I'm not a robot

CAPTCHA

Privacy - Terms

reCAPTCHA v4
Link



















Original text

Uzależnienie to pewien stan, który pojawia się zamiast pustki i ran, które mogą powstać (i najczęściej powstają) na każdym etapie rozwoju i kształtowania się człowieka. Jeśli mamy wcześniejsze traumy, to będziemy mieli ich silniejszy przejaw zachowanie zależne, czyli pewna kompulsywna (powtarzająca się) sekwencja działań mających na celu uzależnienie. Musisz zrozumieć, że mówimy konkretnie o działaniach kompulsywnych, kiedy jest ich wiele, kiedy zacierają twoje granice, kiedy sam przestajesz istnieć i żyjesz tylko w nastroju obiektu zależności, kiedy bez takiej komunikacji nie możesz po prostu żyj swoim życiem i żyj na autopilocie, a w środku kryje się ogromne obsesyjne pragnienie, które jest konkretnie związane z obiektem. Niezdrowe rozmowy, korespondencja, jakieś rytualne manifestacje, bez których to tak, jakby świat się zawalił i nie ma to sensu. Ale kiedy już skontaktujesz się ze swoim obiektem i uzyskasz zgodę lub potwierdzenie miłości i potrzeby, lub upewnisz się, że wszystko jest w porządku, wszyscy żyją i mają się dobrze, wtedy tylko wtedy będziesz mógł spokojnie odetchnąć i kontynuować dzień. Obiekty są zupełnie inne, najpierw jest zawsze mama, tata, przecież to pierwsi ludzie w naszym życiu, bo na początku istniejemy tylko obok nich, a oni są całym światem, a potem może to przesunąć się w stronę substancji, jedzenia, działań, innych ludzi (relacje z mężczyźni/kobiety).

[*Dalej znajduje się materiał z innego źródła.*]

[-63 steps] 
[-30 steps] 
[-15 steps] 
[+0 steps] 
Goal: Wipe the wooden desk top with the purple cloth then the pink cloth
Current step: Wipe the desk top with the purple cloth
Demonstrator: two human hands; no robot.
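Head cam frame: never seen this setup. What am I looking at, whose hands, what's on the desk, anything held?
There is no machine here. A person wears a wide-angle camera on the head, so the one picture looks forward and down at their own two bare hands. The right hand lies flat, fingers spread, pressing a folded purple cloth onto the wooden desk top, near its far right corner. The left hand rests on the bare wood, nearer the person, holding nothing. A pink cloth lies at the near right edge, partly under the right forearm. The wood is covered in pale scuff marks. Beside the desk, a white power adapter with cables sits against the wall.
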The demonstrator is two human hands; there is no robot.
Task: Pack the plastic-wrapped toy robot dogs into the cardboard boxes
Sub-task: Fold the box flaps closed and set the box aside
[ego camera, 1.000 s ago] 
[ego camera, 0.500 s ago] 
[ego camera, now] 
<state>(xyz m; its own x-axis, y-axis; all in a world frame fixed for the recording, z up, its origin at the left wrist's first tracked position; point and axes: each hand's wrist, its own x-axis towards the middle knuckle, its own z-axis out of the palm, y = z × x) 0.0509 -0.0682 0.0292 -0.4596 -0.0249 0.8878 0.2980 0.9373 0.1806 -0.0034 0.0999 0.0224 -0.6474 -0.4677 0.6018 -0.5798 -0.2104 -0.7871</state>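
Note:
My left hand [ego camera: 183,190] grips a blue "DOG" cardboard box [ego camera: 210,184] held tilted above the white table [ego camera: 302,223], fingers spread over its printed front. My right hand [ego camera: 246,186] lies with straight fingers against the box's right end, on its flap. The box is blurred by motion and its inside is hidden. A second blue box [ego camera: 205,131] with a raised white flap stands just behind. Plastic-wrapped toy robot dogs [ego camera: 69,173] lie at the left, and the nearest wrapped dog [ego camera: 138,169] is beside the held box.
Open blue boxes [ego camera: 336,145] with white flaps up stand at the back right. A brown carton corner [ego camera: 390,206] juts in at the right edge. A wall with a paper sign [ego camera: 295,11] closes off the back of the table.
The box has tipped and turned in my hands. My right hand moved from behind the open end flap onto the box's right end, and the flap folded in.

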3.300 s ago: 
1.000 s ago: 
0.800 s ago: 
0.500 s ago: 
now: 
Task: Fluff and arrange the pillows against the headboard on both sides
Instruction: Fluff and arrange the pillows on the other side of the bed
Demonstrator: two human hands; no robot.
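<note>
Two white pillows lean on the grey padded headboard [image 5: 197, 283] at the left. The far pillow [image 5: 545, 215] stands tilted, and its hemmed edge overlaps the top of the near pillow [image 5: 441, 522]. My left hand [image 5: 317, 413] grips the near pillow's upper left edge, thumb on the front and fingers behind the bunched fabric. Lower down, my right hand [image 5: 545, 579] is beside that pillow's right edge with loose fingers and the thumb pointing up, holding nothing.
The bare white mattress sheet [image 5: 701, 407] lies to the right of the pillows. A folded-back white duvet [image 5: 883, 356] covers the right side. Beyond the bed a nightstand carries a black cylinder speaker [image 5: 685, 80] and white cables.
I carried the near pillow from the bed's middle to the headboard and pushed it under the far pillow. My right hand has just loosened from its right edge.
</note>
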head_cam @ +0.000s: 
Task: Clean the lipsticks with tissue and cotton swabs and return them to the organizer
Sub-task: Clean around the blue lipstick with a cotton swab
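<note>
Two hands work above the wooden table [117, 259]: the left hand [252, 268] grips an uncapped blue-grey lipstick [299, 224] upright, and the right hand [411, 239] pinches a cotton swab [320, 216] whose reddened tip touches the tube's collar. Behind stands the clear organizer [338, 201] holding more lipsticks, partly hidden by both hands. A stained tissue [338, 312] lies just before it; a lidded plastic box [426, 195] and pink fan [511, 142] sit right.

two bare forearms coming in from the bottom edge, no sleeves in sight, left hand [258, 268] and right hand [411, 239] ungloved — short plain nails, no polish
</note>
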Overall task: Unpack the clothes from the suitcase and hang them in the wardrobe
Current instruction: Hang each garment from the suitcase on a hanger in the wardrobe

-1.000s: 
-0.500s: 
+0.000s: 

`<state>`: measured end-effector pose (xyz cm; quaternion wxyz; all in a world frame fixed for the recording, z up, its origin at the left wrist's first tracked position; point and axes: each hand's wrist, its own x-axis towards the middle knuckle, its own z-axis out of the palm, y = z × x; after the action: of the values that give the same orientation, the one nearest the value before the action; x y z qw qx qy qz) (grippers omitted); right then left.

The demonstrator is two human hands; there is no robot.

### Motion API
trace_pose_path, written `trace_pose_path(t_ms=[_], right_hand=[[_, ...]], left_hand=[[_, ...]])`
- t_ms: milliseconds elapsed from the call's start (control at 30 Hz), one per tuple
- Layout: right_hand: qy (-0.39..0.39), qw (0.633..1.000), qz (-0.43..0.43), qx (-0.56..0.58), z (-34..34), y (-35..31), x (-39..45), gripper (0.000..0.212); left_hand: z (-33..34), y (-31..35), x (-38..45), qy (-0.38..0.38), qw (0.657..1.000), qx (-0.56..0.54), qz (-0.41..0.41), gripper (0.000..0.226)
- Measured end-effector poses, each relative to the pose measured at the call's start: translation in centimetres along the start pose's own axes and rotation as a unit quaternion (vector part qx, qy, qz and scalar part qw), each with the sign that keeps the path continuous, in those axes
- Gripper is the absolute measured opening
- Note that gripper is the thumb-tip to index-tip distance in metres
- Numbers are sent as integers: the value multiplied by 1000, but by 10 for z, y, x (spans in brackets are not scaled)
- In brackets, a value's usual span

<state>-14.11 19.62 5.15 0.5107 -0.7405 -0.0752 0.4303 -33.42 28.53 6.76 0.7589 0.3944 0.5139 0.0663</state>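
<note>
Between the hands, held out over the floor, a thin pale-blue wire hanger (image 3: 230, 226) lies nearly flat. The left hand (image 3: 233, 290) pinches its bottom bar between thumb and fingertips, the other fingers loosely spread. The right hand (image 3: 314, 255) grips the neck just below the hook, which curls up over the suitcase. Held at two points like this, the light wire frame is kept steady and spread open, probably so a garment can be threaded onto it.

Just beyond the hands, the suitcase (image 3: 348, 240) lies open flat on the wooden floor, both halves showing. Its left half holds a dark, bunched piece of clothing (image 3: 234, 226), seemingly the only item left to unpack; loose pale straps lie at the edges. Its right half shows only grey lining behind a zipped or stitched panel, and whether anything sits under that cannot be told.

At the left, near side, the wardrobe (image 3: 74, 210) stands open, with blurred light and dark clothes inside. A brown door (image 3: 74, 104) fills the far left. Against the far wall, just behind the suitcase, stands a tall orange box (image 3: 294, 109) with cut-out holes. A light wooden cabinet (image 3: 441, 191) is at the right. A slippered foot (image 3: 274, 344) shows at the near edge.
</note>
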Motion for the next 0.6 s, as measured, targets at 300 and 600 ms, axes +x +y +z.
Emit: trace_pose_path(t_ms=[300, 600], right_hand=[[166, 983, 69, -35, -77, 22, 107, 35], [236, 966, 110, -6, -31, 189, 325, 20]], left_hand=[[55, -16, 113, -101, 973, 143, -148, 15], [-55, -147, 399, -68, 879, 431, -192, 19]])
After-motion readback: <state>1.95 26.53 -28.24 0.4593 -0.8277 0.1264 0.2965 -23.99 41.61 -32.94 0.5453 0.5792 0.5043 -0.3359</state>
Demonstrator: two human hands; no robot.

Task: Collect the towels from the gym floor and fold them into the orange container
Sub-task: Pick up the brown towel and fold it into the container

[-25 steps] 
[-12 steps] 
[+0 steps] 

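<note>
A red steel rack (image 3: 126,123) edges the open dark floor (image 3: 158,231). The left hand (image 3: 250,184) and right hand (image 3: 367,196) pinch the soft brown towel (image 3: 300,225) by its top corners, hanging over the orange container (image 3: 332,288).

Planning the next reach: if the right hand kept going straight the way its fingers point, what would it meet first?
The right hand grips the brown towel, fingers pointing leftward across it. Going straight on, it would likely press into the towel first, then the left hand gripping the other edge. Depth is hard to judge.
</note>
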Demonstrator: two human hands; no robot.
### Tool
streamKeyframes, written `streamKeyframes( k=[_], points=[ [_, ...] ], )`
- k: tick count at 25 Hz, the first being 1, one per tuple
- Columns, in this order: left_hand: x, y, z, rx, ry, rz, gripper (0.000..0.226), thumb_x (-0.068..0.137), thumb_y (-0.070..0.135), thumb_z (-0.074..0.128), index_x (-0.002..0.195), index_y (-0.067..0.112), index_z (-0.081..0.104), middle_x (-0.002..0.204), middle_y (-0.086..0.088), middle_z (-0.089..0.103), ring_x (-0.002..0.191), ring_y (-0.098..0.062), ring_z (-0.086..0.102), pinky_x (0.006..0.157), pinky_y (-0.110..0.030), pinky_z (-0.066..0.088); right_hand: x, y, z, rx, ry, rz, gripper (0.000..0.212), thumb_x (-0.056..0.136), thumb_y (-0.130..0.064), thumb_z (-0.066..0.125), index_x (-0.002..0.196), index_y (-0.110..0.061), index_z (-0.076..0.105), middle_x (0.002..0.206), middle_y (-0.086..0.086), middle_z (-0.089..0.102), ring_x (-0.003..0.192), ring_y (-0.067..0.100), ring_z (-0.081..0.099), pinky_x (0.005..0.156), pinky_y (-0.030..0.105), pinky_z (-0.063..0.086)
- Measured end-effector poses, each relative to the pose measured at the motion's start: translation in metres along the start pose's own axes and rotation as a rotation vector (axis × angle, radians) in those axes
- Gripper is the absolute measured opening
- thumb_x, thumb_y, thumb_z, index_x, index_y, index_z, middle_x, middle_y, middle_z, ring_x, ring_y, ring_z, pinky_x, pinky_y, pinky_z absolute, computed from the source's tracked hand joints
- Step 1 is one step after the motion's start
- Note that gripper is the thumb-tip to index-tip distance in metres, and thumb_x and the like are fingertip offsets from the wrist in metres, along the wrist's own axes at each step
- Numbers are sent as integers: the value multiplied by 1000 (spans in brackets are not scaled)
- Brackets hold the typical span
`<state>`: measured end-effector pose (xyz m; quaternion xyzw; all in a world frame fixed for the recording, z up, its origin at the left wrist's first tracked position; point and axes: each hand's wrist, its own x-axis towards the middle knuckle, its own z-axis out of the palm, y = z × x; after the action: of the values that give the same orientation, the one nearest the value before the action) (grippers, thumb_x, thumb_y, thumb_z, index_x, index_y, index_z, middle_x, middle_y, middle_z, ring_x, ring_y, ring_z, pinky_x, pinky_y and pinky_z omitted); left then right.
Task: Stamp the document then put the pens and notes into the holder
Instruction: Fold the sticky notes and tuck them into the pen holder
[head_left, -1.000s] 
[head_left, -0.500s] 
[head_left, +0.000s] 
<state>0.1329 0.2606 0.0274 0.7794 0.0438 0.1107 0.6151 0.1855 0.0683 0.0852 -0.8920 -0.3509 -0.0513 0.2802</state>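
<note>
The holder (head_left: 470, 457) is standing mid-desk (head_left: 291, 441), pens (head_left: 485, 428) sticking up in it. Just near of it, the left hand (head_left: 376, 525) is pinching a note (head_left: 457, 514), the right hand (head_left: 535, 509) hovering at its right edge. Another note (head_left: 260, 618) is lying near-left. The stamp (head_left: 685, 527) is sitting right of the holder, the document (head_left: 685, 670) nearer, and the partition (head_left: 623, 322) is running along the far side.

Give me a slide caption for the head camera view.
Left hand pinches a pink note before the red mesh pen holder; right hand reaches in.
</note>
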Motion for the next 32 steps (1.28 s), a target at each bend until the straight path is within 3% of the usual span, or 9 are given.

Wypełniam pustkę i coś ranię. Jem, piję, palę, bawię się, pracuję, kompulsywnie komunikuję się w związkach. Zamykam się z kimś lub czymś i włączam kompulsywne działanie w stosunku do mojego obiektu. Ale to zawsze zamiast... Zamiast tej zranionej dziury. Jeśli w tej chwili istnieje zależna relacja z drugą połową, to dzieje się tak dlatego spustu rany od mamy/taty. Jeśli używasz substancji, aby zagłuszyć ranę i pustkę, to również wynika to z głębokiej potrzeby z dzieciństwa, która pozostała pusta. W uzależnieniu jest duży brak wolności i silna, ale nieznana potrzeba, prawie zawsze miłości, wsparcia i akceptacja prawdziwego nas. W zasadzie wszyscy mamy mentalne mechanizmy obronne, a w przypadku uzależnienia te same mechanizmy obronne pomagają jeszcze bardziej utrzymać to uzależnienie. Wszystkie nasze projekcje, retrofleksje, introjekty wzmacniają je i pogłębiają. Możesz wyjść z uzależnienia za pomocą działań wyzwalających i tym podobnych są badane podczas terapii i przydzielane, wówczas uczymy się funkcjonować według nowego scenariusza z zachowaniem wyzwalającym.